=== DATA SHOWN ===
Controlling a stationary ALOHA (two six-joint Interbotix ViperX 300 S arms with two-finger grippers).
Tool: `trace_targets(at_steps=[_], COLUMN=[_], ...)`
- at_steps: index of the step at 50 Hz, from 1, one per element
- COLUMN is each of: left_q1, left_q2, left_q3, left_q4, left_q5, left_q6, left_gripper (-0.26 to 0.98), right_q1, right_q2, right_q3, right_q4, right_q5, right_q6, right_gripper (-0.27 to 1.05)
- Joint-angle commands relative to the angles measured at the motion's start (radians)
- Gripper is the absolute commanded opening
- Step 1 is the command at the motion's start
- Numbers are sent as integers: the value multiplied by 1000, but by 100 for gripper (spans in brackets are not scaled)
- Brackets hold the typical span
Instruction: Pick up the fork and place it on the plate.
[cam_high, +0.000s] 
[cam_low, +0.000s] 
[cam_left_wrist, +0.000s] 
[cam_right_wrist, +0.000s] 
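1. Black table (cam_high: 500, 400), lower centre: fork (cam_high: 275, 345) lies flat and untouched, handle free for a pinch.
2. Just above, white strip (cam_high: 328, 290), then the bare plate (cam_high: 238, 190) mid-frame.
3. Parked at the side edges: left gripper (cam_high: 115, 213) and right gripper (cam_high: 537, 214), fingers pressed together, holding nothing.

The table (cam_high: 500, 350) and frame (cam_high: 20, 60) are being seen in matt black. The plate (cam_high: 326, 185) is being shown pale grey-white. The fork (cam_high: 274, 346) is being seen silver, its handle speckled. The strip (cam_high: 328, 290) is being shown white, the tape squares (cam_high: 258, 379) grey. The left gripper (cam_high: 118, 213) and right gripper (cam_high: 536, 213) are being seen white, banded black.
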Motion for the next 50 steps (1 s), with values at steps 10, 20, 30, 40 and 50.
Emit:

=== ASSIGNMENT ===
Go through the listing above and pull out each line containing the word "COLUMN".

=== TASK ANSWER ===
Tool: `trace_targets(at_steps=[_], COLUMN=[_], ...)`
- COLUMN is each of: left_q1, left_q2, left_q3, left_q4, left_q5, left_q6, left_gripper (-0.26 to 0.98), right_q1, right_q2, right_q3, right_q4, right_q5, right_q6, right_gripper (-0.27 to 1.05)

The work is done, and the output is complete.